Is there any note, warning or error in the log that you could share?
Show us the piece of log where the import occurs.
When a system generated column name is used for the last column, is the expected last name missing completely, or have the columns been shifted one position?
When you open the CSV file in a text editor, what does the column header data look like? Are all headers present? How long (in bytes) is the total data line?
I would expect CR at the end of each data line. It is a standard delimiter between adjacent records.
Do your column names occupy a single line, or have any been adjusted to span two lines?
Have you any commas within any of your header data?
deleted_user
Not applicable
My test data set is called test.csv and looks as follows in an editor:

a,b,d
1,2,3
1,2,3
1,2,3
1,2,3
1,2,3

So far, everything looks fine. Nothing missing, no shifts, no commas in the header, besides the delimiters. (How do I determine the length of the header in bytes?)

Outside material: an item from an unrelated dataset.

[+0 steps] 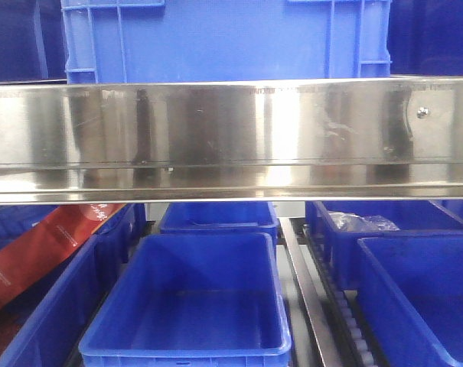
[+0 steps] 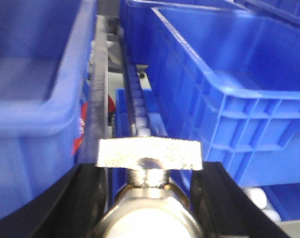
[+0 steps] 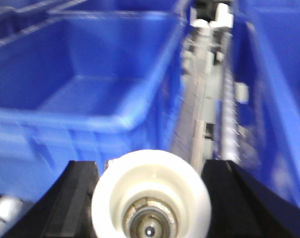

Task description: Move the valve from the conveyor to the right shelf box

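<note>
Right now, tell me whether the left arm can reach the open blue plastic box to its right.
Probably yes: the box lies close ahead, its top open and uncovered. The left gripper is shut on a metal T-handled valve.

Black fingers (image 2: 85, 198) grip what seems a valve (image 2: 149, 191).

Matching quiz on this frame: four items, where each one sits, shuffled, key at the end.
1 T-handle valve
2 white-capped fitting
3 red bag
4 clear plastic bag

A left bin, front view
B right rear bin, front view
C held in left pincer
D held in right pincer

Pairs: 1-C, 2-D, 3-A, 4-B
</note>
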### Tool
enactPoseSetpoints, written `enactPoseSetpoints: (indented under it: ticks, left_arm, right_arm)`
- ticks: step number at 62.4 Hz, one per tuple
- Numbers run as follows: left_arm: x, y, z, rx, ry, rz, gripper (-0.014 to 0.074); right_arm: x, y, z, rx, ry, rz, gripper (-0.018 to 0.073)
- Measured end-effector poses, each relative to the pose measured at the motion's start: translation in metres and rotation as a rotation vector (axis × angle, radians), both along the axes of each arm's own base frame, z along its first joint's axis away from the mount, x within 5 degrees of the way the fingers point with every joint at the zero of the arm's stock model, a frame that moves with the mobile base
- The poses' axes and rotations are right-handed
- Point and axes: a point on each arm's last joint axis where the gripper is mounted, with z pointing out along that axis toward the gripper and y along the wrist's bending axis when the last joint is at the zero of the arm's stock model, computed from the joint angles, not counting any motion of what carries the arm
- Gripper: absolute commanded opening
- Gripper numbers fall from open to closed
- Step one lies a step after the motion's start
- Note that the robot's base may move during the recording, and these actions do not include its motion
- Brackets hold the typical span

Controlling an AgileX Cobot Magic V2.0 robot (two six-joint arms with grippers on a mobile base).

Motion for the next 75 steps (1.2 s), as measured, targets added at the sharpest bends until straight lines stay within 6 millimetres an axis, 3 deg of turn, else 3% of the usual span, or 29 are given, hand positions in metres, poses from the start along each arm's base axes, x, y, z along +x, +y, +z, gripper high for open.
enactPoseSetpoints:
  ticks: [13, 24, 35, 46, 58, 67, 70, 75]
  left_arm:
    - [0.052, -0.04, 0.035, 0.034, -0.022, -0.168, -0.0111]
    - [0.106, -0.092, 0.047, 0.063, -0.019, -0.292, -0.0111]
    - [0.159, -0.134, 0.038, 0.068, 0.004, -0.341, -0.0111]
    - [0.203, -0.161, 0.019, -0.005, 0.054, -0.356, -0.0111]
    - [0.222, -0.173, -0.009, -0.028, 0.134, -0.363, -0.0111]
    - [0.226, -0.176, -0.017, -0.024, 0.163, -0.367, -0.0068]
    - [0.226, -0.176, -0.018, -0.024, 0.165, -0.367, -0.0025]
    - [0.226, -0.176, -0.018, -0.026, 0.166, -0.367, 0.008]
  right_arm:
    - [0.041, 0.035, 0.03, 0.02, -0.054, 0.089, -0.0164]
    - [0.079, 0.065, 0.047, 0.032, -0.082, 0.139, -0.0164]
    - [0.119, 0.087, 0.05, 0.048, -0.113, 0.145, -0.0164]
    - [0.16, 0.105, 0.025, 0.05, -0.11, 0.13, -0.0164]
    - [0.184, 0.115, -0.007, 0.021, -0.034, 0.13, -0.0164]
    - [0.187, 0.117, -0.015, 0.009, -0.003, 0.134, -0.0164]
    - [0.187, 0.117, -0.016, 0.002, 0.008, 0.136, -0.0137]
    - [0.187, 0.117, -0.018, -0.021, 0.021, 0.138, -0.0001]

I use the following statement to import the data:

PROC IMPORT OUT= WORK.Test
DATAFILE= "/data/fast/mis/ca/muell/test.csv"
DBMS=CSV REPLACE;
GETNAMES=YES;
DATAROW=2;
RUN;

In the log it is said that variable d is not a valid SAS name (perhaps after 'd' is also a carriage return?). The variable name is then replaced by ‘Var3’. When I look at the imported data with Viewtable, it looks fine, only variable name ‘d’ is replaced by ‘Var3’.
Here is the log:

Name d is not a valid SAS name.
Problems were detected with provided names. See LOG.
9843 /**********************************************************************
9844 * PRODUCT: SAS
9845 * VERSION: 9.1
9846 * CREATOR: External File Interface
9847 * DATE: 07FEB08
9848 * DESC: Generated SAS Datastep Code
9849 * TEMPLATE SOURCE: (None Specified.)
9850 ***********************************************************************/
9851 data WORK.TEST ;
9852 %let _EFIERR_ = 0; /* set the ERROR detection macro variable */
9853 infile '/data/fast/mis/ca/muell/test.csv' delimiter = ',' MISSOVER DSD lrecl=32767
9853! firstobs=2 ;
9854 informat a best32. ;
9855 informat b best32. ;
9856 informat VAR3 $2. ;
9857 format a best12. ;
9858 format b best12. ;
9859 format VAR3 $2. ;
9860 input
9861 a
9862 b
9863 VAR3 $
9864 ;
9865 if _ERROR_ then call symputx('_EFIERR_',1); /* set ERROR detection macro variable */
9866 run;

NOTE: The infile '/data/fast/mis/ca/muell/test.csv' is:
File Name=/data/fast/mis/ca/muell/test.csv,
Owner Name=qz5w7n,Group Name=fastgrp,
Access Permission=rwxrw-r--,
File Size (bytes)=42

NOTE: 5 records were read from the infile '/data/fast/mis/ca/muell/test.csv'.
The minimum record length was 6.
The maximum record length was 6.
NOTE: The data set WORK.TEST has 5 observations and 3 variables.
NOTE: DATA statement used (Total process time):
real time 0.19 seconds
cpu time 0.04 seconds


5 rows created in WORK.TEST from /data/fast/mis/ca/muell/test.csv.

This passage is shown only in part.